## What you are asked to do:
From the data, return each line holding the word "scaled".
= Beginning of Section =
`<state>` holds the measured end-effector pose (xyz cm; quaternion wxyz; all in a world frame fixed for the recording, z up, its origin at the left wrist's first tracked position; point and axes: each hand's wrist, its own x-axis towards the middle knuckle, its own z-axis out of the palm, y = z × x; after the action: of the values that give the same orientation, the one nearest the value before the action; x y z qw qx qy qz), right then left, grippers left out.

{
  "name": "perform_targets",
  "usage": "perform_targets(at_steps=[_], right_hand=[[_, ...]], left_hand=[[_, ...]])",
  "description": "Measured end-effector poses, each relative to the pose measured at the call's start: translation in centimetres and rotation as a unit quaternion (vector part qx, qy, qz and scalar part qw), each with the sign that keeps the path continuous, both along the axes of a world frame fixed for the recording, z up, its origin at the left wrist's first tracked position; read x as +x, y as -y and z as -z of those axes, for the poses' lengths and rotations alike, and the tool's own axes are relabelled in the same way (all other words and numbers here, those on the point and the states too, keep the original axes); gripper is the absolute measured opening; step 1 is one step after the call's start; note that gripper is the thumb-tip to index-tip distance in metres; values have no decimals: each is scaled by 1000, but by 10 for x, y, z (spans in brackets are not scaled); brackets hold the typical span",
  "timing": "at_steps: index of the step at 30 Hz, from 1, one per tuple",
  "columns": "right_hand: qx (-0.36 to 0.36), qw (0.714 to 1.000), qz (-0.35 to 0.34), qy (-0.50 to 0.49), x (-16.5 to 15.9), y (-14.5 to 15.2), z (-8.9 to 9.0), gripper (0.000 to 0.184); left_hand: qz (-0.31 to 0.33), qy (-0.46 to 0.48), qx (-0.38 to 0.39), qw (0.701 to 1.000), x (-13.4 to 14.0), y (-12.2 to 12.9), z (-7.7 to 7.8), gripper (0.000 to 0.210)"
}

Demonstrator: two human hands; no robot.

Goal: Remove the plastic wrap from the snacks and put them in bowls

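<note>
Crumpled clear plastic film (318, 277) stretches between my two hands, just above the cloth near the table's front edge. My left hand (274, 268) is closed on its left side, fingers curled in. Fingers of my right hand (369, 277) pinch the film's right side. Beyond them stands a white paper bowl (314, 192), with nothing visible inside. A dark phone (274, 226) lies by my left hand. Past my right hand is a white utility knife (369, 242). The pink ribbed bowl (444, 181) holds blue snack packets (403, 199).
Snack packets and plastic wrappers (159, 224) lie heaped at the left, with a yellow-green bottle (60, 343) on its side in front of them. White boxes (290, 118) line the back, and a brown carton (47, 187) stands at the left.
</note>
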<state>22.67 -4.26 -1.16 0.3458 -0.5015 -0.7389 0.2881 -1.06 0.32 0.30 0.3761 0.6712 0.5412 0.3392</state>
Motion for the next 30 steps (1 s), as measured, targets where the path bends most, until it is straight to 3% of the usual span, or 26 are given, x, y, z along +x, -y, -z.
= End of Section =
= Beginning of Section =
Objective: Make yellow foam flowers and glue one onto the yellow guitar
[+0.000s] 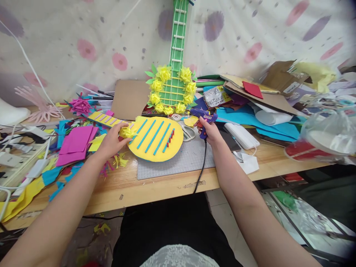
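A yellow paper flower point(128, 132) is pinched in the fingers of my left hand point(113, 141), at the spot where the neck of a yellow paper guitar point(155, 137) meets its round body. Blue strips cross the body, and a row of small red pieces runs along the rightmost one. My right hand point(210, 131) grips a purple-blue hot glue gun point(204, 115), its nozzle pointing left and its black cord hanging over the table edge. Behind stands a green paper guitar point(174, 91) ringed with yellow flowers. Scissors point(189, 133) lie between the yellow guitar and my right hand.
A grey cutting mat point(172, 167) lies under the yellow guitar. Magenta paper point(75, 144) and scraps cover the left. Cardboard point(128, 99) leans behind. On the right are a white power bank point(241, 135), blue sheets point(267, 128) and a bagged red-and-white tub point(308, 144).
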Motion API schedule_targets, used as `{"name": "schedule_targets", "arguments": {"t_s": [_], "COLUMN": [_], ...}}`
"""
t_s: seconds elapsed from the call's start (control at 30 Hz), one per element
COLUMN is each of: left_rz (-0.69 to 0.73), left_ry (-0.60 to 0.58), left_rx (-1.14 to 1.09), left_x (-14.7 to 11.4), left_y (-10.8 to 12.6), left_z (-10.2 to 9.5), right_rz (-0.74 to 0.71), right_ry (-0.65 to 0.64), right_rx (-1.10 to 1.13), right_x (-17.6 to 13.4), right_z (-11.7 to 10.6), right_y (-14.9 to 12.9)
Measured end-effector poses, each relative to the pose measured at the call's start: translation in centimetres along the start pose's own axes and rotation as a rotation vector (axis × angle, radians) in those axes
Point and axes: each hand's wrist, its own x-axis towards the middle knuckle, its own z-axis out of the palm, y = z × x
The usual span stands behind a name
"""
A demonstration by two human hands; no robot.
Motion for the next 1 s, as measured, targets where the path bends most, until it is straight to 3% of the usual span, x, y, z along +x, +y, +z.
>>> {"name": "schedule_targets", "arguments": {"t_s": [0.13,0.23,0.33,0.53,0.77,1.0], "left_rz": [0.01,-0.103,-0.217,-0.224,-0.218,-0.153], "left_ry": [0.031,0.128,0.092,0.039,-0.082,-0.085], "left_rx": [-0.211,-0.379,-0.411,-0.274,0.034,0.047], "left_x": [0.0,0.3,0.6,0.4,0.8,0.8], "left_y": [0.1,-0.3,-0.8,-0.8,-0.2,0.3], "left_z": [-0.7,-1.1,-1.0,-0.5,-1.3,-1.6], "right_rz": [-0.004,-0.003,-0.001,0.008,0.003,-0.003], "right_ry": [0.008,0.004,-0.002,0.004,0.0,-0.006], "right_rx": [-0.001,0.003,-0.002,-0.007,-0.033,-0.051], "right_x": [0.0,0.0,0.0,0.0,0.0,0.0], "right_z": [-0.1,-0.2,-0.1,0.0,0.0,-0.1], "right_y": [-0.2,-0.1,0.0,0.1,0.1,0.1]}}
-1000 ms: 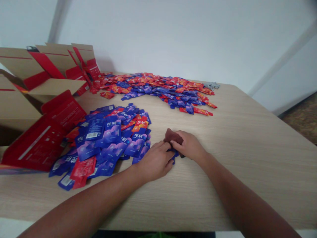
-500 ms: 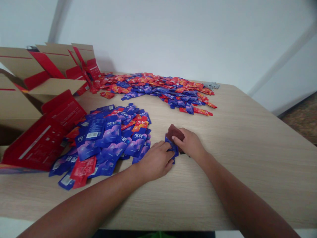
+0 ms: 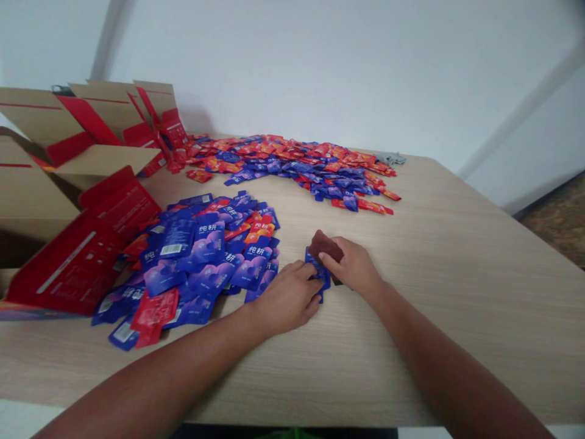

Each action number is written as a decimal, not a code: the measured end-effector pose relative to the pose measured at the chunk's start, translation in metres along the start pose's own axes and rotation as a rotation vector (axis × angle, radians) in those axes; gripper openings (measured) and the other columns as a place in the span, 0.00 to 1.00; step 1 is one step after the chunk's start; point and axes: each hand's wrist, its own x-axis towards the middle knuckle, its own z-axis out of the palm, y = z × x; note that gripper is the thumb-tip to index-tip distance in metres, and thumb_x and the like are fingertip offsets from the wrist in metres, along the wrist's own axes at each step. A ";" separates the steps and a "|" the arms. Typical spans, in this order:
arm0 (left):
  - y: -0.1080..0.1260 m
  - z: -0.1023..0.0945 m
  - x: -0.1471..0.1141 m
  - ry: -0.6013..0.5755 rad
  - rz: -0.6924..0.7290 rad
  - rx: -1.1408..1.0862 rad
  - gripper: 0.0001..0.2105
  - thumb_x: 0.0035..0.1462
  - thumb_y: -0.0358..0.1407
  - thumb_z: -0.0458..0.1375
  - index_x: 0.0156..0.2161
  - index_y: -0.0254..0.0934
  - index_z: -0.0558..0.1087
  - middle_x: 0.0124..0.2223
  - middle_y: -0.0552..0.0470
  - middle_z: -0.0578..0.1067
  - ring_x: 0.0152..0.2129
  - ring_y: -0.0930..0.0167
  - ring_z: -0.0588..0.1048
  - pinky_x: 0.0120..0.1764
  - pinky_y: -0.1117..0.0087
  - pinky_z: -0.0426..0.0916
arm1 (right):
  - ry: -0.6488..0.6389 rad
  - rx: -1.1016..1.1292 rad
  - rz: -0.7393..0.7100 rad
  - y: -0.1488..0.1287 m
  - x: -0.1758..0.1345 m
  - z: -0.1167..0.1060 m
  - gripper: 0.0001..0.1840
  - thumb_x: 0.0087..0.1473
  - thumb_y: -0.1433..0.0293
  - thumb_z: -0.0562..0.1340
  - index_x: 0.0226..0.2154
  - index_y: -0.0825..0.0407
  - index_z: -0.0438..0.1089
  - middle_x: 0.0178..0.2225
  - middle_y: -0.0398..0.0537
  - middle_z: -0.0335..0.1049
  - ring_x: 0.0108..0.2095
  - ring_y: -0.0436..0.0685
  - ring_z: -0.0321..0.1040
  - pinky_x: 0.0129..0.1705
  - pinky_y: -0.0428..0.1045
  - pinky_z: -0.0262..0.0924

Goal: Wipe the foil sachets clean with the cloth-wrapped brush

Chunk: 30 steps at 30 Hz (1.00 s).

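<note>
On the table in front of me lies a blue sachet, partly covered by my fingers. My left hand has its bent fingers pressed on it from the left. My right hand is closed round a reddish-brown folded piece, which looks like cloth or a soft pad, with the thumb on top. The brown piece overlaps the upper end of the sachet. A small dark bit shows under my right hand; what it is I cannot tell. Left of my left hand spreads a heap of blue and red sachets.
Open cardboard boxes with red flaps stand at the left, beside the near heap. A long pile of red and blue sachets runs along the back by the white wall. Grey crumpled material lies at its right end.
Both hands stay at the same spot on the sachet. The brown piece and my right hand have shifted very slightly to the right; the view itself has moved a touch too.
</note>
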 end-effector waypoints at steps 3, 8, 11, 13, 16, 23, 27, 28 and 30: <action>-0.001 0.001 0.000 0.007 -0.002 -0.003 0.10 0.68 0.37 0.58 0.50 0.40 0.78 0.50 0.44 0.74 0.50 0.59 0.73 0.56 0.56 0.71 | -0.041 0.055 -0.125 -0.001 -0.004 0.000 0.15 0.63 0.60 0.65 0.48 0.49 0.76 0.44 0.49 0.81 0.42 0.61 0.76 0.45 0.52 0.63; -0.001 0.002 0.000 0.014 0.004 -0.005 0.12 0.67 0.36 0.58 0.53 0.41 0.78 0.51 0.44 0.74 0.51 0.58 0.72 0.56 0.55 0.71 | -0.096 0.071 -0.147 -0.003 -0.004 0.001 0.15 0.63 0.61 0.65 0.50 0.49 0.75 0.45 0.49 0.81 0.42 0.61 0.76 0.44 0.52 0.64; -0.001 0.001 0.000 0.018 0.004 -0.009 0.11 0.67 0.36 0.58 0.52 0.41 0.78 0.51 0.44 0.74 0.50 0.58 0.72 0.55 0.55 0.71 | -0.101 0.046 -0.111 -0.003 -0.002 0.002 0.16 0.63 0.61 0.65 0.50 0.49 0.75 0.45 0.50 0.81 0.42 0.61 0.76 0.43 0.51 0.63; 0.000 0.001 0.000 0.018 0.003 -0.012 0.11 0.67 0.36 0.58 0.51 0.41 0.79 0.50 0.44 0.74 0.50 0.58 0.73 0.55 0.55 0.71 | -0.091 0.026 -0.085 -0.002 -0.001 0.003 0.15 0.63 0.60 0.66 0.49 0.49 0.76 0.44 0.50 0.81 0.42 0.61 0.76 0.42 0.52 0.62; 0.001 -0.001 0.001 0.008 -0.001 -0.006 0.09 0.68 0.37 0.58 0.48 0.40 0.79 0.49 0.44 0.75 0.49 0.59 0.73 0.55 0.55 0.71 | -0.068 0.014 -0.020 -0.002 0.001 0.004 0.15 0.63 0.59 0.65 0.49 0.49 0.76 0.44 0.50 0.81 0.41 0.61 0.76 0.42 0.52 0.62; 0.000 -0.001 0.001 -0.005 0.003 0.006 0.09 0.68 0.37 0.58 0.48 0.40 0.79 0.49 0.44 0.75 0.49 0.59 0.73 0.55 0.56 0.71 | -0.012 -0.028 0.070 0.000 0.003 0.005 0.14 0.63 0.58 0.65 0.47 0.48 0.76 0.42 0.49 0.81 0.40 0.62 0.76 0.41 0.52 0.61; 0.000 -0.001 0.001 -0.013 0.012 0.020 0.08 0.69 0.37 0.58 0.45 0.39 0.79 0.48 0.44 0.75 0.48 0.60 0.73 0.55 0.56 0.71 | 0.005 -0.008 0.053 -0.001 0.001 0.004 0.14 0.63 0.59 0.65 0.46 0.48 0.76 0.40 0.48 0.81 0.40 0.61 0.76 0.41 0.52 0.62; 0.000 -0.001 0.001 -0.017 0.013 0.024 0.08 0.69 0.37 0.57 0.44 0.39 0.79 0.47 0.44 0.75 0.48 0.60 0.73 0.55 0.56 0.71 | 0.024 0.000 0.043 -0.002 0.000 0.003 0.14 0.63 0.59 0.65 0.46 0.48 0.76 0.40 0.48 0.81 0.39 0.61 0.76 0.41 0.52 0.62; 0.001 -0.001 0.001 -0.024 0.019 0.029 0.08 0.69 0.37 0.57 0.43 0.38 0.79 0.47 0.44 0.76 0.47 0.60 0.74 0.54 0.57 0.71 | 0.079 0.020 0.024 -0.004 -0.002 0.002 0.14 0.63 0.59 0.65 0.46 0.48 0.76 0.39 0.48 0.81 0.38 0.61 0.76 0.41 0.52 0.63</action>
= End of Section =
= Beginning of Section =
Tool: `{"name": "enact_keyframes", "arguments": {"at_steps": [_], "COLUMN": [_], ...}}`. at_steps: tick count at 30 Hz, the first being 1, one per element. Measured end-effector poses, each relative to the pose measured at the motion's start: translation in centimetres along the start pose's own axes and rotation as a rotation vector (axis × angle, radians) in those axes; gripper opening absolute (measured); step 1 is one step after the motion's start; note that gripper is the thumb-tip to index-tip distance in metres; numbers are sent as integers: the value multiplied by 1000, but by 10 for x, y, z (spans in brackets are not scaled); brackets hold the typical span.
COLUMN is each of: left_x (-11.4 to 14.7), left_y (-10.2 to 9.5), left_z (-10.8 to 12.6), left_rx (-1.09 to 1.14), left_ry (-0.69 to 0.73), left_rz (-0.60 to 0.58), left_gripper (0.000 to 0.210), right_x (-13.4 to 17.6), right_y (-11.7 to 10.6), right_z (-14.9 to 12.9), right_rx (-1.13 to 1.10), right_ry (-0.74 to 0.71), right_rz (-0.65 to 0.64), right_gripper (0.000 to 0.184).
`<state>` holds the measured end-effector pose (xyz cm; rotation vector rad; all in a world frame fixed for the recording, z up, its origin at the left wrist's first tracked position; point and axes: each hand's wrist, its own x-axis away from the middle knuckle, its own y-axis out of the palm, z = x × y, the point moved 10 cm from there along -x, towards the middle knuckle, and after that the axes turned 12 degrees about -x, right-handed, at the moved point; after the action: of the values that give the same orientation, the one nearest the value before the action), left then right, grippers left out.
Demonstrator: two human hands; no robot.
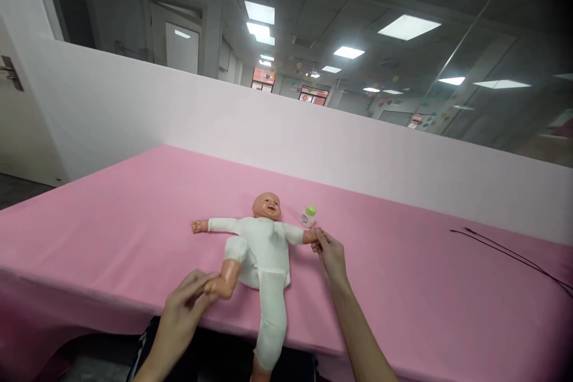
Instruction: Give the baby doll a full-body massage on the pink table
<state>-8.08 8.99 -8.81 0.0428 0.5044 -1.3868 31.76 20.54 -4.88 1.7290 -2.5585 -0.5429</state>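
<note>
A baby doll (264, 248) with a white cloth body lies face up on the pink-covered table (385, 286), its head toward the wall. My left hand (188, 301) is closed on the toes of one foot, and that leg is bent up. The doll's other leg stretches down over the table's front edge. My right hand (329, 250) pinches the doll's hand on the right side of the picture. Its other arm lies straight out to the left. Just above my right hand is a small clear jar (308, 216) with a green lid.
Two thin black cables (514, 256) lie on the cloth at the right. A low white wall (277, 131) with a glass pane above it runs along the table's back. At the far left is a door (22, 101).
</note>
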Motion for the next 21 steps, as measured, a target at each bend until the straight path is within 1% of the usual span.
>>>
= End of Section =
## Response to this task:
  "description": "Measured end-effector poses, each relative to the pose measured at the call's start: translation in centimetres and rotation as a unit quaternion (vector part qx, qy, qz and scalar part qw), each with the sign that keeps the path continuous, both along the axes of a world frame fixed for the recording, z up, its origin at the left wrist's first tracked position; read x as +x, y as -y and z as -z of those axes, for the poses' lengths and rotations alike, and the tool's own axes are relabelled in the same way (all other words and numbers here, those on the point and the states too, keep the original axes); gripper is the absolute measured opening; step 1 is one step after the call's start; note that gripper is the thumb-tip to index-tip distance in metres; values have no decimals: each is scaled by 1000, but by 10 for x, y, z (spans in brackets are not scaled); brackets hold the typical span",
Tool: `{"name": "enact_keyframes", "arguments": {"at_steps": [_], "COLUMN": [_], ...}}`. at_steps: tick count at 30 Hz, the first being 1, one per element. Measured end-effector poses, each relative to the pose measured at the motion's start: translation in centimetres along the start pose's own axes and rotation as a rotation vector (axis × angle, radians) in those axes; gripper opening absolute (measured); step 1 is one step after the motion's start; note that gripper is the thumb-tip to index-tip distance in metres; numbers are sent as integers: the value multiplied by 1000, but by 10 for x, y, z (spans in brackets are not scaled); brackets hold the typical span.

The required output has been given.